• **Your instructions**:
In the material below, find the line with "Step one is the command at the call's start" and the line with "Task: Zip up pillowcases", then output those two lines and every line between them, exactly.

• **Exercise data**:
**********
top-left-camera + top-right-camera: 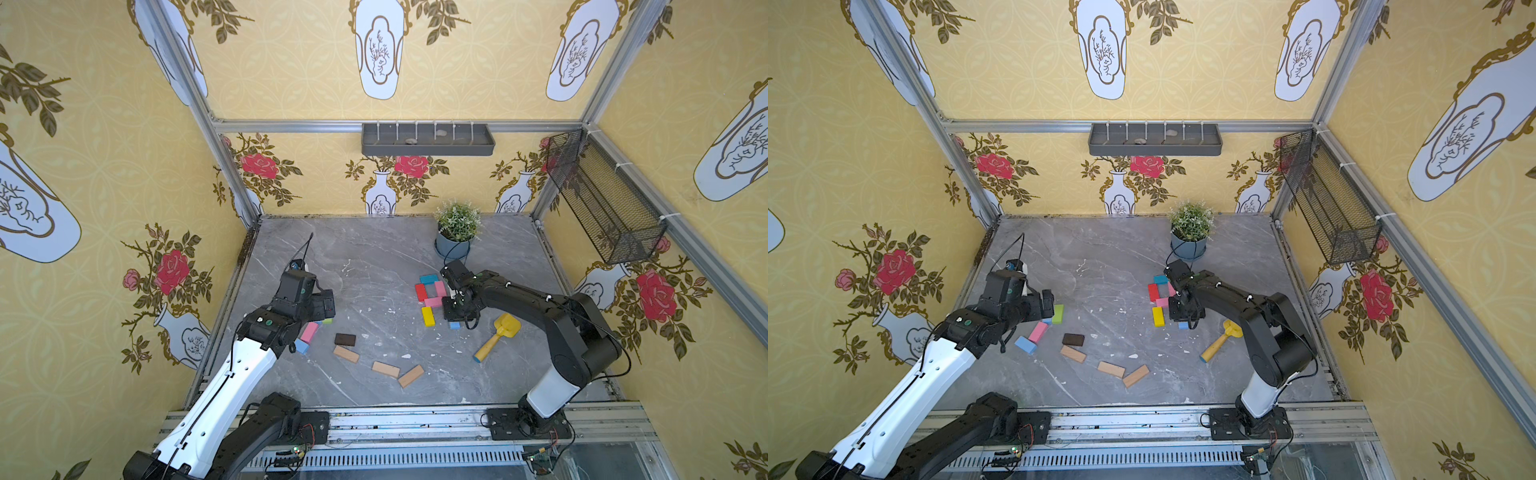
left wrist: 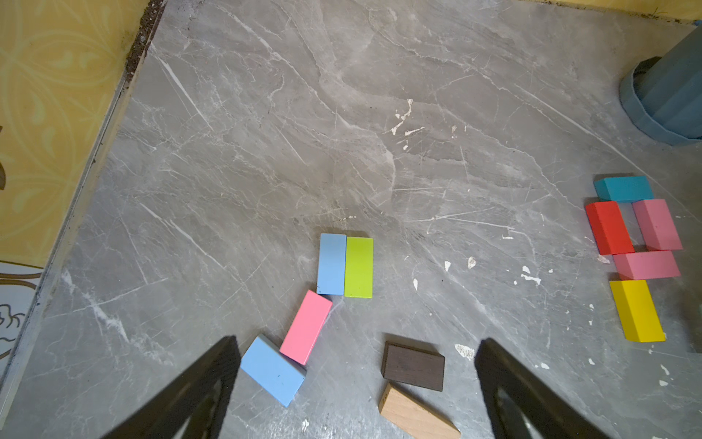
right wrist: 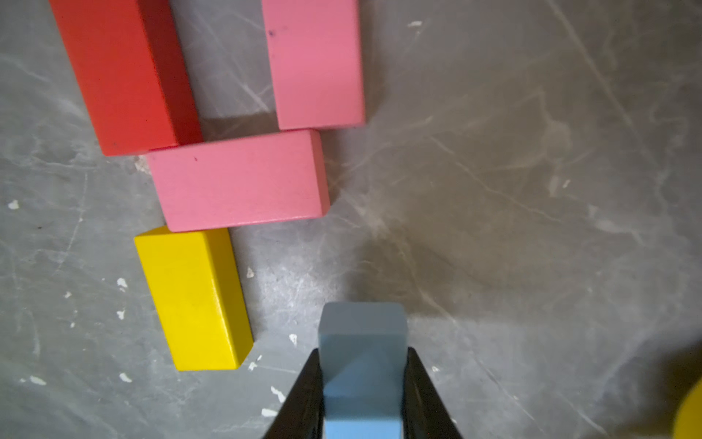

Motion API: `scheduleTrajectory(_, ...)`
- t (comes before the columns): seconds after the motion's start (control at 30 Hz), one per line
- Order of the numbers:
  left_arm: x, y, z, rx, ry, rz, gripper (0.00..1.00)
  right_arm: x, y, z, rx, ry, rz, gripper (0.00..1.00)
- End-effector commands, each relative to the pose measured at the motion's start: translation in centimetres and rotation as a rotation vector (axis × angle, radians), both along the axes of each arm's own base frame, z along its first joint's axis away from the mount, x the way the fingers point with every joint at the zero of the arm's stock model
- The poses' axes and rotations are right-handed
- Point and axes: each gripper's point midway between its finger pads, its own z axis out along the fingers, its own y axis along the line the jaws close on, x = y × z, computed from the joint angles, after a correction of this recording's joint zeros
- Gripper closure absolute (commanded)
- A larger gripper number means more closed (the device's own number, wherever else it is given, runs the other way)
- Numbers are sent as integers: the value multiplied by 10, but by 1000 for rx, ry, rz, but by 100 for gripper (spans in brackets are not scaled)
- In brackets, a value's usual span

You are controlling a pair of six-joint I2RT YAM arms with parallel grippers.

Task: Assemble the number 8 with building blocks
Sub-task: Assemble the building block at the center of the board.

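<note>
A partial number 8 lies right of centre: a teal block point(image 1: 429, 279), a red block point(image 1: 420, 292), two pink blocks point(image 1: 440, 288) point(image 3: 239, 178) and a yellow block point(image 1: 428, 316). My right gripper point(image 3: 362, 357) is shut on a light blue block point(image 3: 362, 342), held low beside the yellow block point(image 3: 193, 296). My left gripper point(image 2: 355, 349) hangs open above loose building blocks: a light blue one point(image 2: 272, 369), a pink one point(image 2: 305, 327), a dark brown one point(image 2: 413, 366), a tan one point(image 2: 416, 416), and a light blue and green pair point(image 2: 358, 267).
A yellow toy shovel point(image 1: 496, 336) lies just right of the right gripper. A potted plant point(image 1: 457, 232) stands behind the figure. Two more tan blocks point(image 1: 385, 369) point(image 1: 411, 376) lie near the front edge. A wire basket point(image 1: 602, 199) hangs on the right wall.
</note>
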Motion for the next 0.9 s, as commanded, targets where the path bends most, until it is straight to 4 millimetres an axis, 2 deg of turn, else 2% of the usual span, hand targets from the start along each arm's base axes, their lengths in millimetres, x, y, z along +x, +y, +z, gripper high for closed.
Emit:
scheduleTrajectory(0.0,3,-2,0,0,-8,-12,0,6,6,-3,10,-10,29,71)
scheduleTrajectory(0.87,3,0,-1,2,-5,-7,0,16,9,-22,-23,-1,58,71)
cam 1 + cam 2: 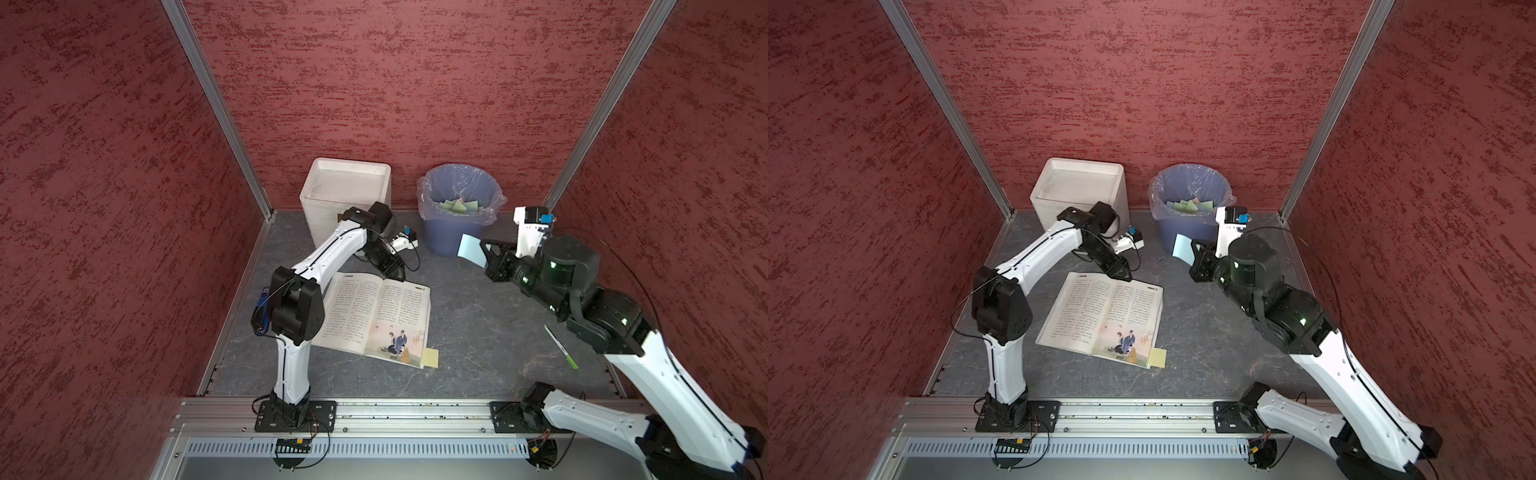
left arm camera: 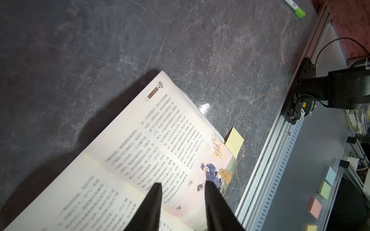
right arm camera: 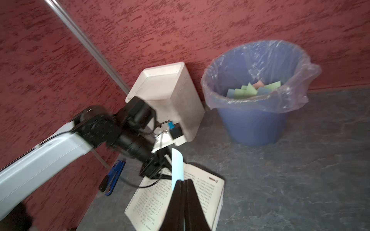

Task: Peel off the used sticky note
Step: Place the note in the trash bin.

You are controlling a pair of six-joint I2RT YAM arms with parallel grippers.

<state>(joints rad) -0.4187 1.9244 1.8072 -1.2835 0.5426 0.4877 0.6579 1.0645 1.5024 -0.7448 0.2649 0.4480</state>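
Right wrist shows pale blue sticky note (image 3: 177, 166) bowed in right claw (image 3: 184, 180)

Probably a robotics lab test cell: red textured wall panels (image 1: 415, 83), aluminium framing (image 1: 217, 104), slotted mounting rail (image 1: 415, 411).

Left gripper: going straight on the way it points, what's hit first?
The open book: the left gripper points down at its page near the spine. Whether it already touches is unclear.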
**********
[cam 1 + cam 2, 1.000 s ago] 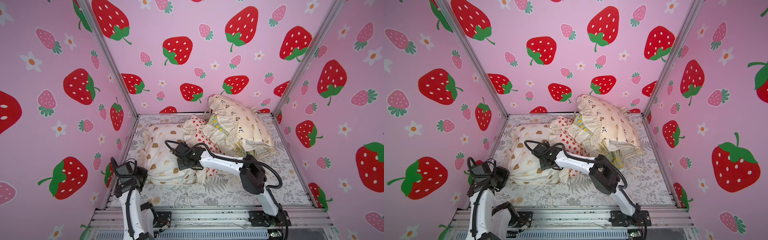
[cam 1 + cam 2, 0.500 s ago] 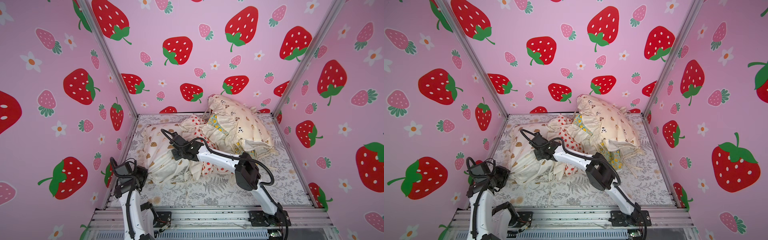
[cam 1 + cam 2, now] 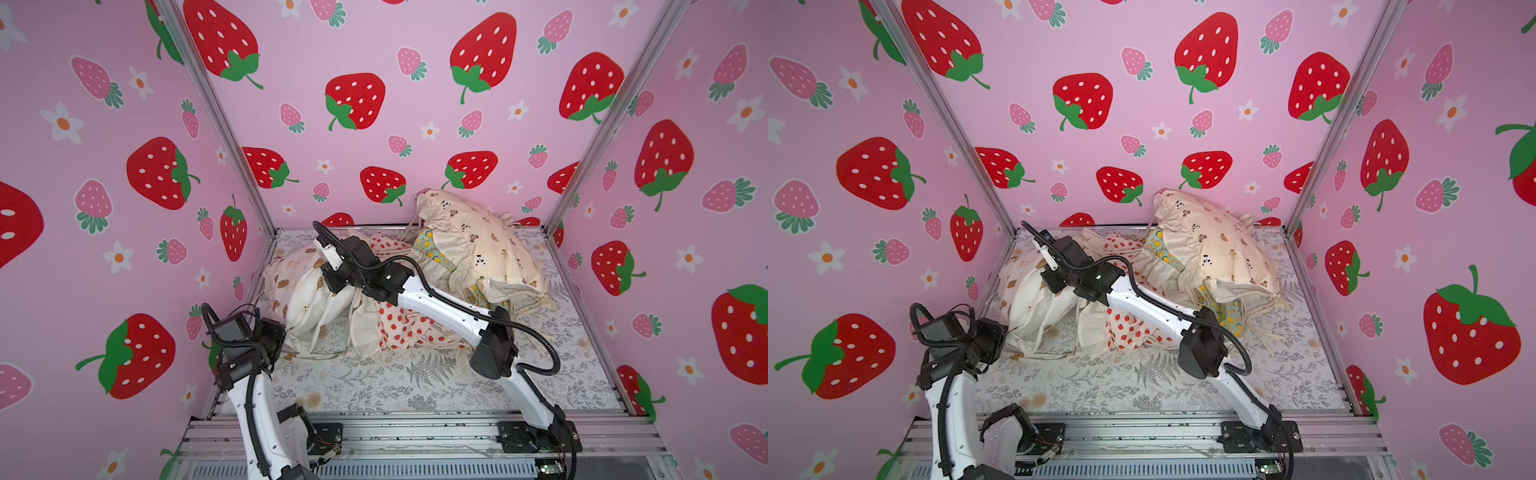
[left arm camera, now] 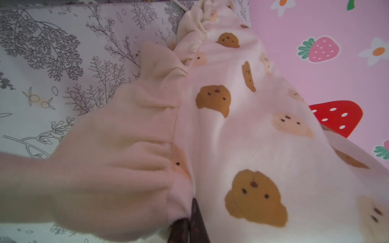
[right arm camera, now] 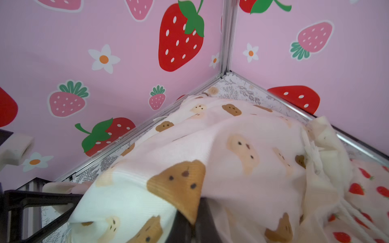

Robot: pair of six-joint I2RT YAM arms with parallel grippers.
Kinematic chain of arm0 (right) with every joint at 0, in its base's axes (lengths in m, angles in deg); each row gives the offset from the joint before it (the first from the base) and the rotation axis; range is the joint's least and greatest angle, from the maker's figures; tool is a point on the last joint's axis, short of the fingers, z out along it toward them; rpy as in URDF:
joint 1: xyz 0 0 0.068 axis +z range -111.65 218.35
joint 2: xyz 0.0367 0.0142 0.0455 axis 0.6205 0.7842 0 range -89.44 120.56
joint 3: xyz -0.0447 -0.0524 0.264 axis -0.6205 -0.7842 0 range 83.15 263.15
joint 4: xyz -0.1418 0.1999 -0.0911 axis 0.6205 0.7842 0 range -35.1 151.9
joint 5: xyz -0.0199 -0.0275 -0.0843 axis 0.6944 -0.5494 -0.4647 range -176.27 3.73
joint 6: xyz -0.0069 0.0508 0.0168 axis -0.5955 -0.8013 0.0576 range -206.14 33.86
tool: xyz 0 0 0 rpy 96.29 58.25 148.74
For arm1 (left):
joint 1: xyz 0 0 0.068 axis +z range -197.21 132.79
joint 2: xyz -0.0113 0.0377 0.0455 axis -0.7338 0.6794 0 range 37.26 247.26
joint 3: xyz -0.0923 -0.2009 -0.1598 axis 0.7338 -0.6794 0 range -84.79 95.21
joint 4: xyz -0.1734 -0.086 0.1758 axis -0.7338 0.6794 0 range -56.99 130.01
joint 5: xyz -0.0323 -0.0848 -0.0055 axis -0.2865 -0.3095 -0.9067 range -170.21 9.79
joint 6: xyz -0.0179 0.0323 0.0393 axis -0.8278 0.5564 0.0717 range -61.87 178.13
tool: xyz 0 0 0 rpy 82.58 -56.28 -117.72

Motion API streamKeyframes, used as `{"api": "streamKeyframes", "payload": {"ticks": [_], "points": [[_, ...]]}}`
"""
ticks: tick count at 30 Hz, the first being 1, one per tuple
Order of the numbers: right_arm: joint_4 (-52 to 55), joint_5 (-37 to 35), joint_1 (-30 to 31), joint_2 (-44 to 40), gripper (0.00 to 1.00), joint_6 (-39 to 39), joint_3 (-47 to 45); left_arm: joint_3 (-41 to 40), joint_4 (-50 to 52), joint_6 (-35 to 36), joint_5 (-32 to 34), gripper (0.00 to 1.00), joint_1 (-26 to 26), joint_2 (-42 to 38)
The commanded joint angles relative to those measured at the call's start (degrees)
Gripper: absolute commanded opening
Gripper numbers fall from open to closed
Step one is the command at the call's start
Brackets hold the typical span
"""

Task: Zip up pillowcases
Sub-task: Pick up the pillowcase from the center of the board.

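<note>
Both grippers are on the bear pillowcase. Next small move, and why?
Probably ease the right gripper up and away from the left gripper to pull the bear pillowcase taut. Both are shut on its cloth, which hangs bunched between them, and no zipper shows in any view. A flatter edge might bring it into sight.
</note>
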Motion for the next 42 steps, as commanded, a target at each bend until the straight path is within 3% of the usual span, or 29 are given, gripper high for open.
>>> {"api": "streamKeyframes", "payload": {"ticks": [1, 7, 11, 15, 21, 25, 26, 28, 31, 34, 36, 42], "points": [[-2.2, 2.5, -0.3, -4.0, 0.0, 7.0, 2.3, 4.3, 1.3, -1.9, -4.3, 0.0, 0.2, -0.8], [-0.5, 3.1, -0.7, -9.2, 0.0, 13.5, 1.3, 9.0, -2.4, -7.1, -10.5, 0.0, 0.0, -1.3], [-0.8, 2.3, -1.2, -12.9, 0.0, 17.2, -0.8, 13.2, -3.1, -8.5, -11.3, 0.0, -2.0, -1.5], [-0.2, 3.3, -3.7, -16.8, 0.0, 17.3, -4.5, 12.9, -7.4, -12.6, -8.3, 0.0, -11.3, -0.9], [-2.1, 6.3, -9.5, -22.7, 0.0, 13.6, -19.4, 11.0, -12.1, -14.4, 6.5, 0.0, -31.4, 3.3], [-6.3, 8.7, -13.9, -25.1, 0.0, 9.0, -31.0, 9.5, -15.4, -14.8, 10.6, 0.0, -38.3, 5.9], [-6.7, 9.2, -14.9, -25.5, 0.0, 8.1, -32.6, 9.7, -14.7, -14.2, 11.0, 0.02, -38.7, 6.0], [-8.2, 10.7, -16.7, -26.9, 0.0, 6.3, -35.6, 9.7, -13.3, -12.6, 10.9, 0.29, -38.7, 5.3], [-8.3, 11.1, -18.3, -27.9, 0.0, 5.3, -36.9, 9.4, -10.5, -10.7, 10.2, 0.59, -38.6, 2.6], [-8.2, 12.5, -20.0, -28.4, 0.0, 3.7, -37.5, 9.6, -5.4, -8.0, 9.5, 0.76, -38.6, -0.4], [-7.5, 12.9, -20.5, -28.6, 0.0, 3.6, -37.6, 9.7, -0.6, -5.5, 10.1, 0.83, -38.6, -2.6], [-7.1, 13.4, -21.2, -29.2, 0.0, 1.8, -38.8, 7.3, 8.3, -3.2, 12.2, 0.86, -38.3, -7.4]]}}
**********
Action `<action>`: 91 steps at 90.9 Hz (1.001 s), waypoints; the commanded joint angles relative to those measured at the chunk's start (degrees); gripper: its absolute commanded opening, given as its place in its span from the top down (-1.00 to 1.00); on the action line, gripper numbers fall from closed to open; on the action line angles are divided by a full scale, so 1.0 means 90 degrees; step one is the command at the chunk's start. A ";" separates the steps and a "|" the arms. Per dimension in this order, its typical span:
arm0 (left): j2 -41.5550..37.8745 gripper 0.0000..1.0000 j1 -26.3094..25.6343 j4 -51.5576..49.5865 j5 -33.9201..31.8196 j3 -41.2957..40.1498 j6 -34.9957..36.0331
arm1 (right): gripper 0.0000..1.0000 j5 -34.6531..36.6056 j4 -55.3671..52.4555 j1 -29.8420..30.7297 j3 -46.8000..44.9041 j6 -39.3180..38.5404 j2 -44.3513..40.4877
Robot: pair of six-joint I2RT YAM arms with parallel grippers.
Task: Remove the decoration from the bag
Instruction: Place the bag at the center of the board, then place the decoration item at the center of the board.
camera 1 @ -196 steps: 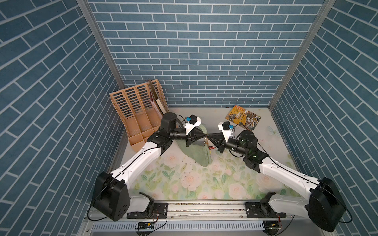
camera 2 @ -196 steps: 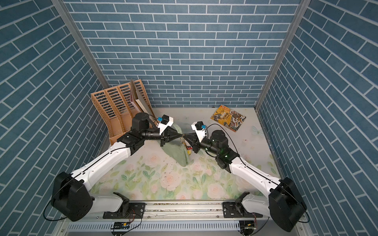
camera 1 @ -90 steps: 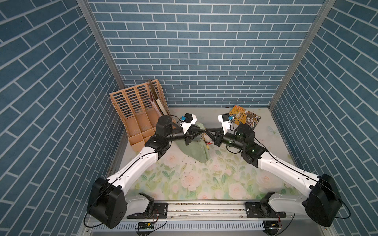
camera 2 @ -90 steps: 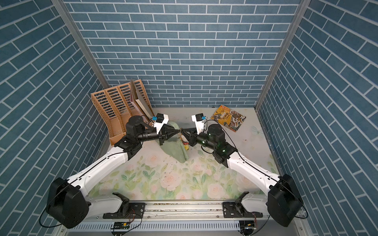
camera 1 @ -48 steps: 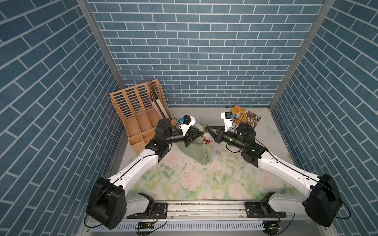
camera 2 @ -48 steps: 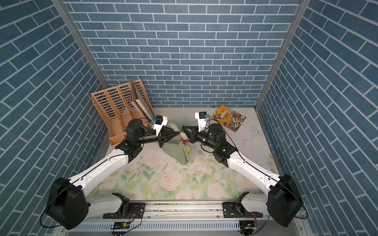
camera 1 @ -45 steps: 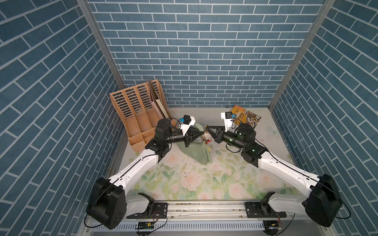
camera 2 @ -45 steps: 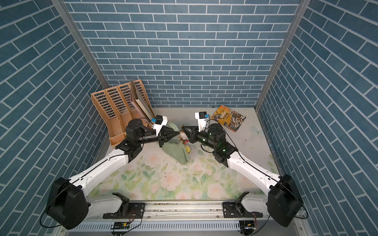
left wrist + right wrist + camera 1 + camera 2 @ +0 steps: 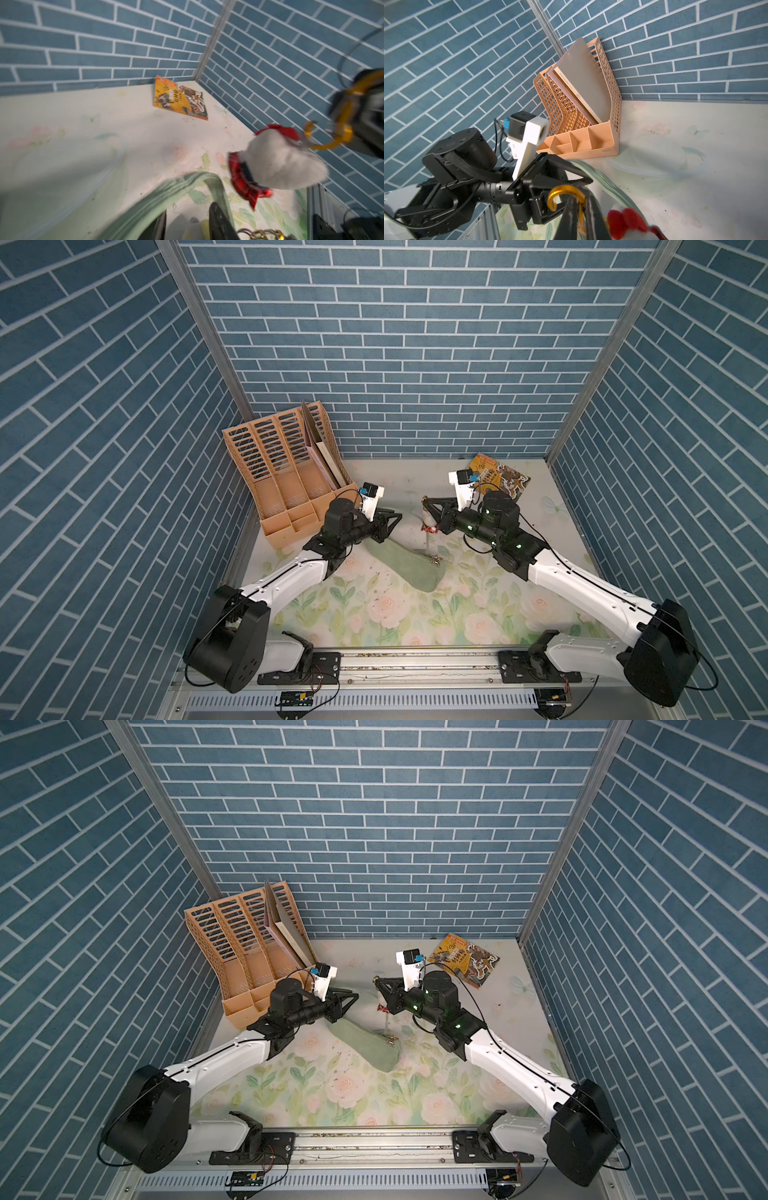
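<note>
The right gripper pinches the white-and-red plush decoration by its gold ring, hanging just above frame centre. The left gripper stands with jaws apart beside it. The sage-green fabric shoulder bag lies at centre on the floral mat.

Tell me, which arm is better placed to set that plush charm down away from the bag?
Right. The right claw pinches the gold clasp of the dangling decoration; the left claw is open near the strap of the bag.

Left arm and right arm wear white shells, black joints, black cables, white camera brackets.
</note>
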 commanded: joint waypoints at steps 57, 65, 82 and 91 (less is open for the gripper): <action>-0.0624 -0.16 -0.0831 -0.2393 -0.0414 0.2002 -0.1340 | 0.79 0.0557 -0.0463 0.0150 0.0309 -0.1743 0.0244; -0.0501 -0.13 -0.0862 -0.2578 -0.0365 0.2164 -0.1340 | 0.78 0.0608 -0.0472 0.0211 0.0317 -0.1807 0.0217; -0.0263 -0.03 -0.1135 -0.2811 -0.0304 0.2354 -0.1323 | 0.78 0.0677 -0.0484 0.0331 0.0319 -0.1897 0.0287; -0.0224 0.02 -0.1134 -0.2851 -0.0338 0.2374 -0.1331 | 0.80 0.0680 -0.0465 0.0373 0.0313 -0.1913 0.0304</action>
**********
• **Task answer**:
Step one is the command at the call's start
Brackets hold the typical span
"""

Task: Zip up pillowcases

Nothing further remains for this exercise.